The data below should be restated word for word, with every picture omitted.

[AVAILABLE DATA Boundary: Start]

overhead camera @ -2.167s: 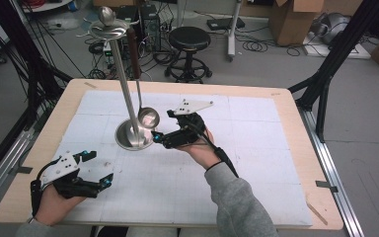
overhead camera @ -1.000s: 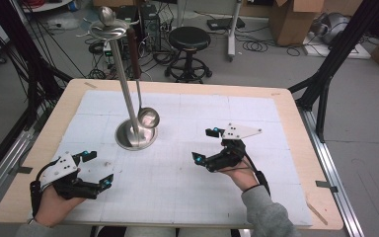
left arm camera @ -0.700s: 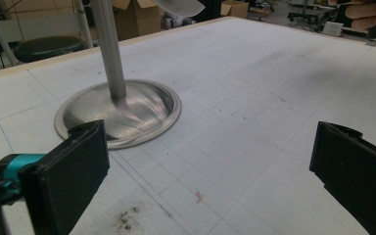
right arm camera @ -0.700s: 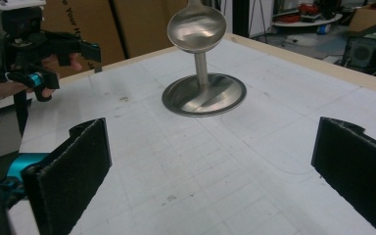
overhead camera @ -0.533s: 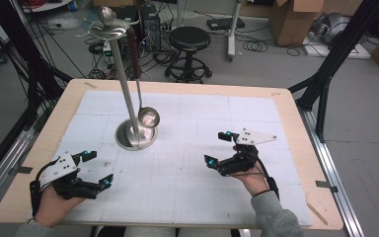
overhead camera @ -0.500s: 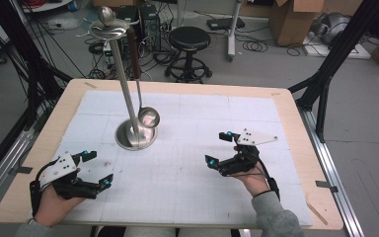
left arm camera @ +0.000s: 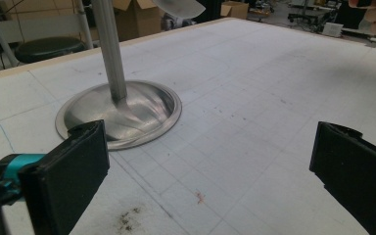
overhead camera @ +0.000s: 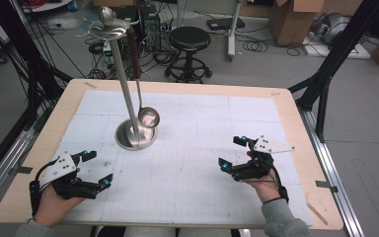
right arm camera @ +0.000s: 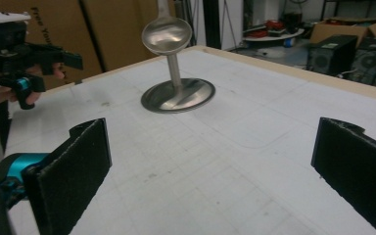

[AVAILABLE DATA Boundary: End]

SOLVED EXERCISE>
overhead camera @ -2.167s: 
overhead camera @ -1.000s: 
left arm camera @ -0.700s: 
right arm camera @ -0.700s: 
overhead camera @ -0.533s: 
overhead camera @ -0.500s: 
left arm camera @ +0.000s: 
overhead camera @ +0.000s: 
right arm camera @ +0.000s: 

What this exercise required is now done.